The Standard Group (Reading, PA) recently tested NFC, as well. It worked with its local AIGA, the design advocacy group, to coordinate the use of NFC with one of its color management boot camps, adding NFC as an activation technology for the event invitations. Recipients could scan the invitation and be taken to the registration page.
“We’d used QR Codes before, and we wanted to inspire people with the newer technology,” said Thanh Nguyen, CMO of The Standard Group.
When folded in, the direct mail piece hides the NFC chip, but recipients can still scan it from the front—through the paper—or when they open it. Cost to add the capability was negligible ($.70 apiece). TSG’s handwork team placed the chips in themselves.
Initially, the mailing was intended to be fully personalized, but as the campaign developed, TSG realized this wasn’t necessary. NFC, did, however provide detailed tracking capabilities. The production run was short—453—and there were 62 scans (all Android devices). In total, 13.6 percent of recipients used the tag.
Many of the case studies and examples of NFC usage are trials or one-off campaigns. Ongoing campaigns involving NFC are much fewer. At some point, we would expect Apple to open its platform to developers. Once this roadblock is lifted, the environment should improve.
Still, Apple is dragging its heels. “We’d love to see Apple adopt the standard with the release of iOS 7,” muses Trekk’s Anderson, who has expressed frustration that Apple is waiting, not just with NFC but with other technologies, as well. “There were no new announcements on the AR front at their Dev conference and there has been nothing on the Metaio purchase from last year. This has left people to speculate perhaps that Apple is only using the image recognition features for Memories (their new way to organize and present images in your camera roll), which is basically visual search.”
According to Target Marketing’s “2015 Media Usage Survey,” 20 percent of marketers were using NFC in 2015, and six percent were increasing their spending on NFC. The publication did not ask about NFC in its 2016 survey.
Despite the challenges, there are compelling reasons to encourage your clients to experiment with NFC.
- NFC platforms provide marketers with lots of data that capture the real-time behavior of shoppers that can be used to refine personalized marketing touches in the future. If people access a download, make a purchase, or take some other step that identifies them, this gives your client direct insight into what they are purchasing, when, and where.
- NFC platforms give marketers insight into how many people are interacting with displays, posters, magazine advertisements, and other hard-to-track channels. The tracking is sophisticated enough to identify, not just that it was coming from a poster, but which poster, specifically.
- NFC doesn’t require launching an app, which makes the scanning behavior less “bulky.” If all people have to do is tap or wave their phone in front of an NFC-enabled poster or display, this is a much more natural behavior. When something is easier, it’s more likely to be used.
Of course, augmented reality and proprietary QR Codes do many of the same things without the cost of the NFC tag. But the combination of the “no app to launch” and secure protocols for mobile payments is a powerful one.
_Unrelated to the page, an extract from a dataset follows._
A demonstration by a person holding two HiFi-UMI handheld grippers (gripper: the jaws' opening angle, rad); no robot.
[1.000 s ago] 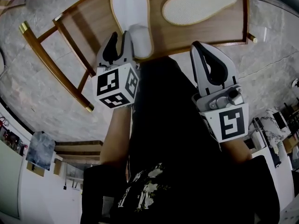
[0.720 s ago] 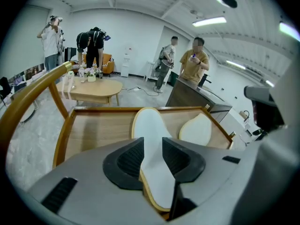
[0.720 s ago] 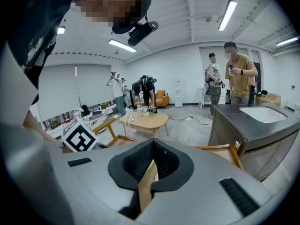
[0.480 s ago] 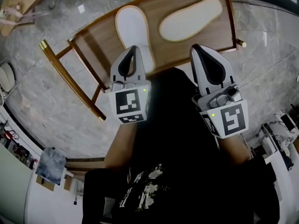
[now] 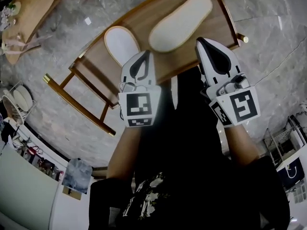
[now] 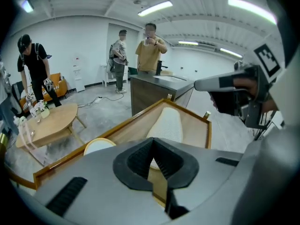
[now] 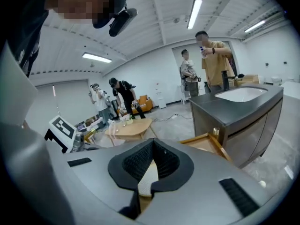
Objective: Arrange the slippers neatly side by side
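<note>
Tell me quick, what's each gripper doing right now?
Left gripper: just closed, jaws together, holding nothing.
Right gripper: closed, holding nothing.

My left gripper (image 5: 142, 57) has come off the white slipper (image 5: 119, 43): its jaws were spread round the heel a second ago, they've just been closing and now meet on nothing, pulled back and rolled a bit. Right gripper (image 5: 207, 44) drifted over the table (image 5: 225, 18) edge. Head swung too, so everything sits skewed in view
</note>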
So don’t let current challenges stop you from engaging your customers on the topic of NFC. Even as we wait for Apple to make its move (any move please!), they can still let Android users download app, coupon, video, or join loyalty program. Then you track the results.
Want to estimate what the results would be once Apple does support full NFC? Just multiply your results by 1.43. You know, just for fun.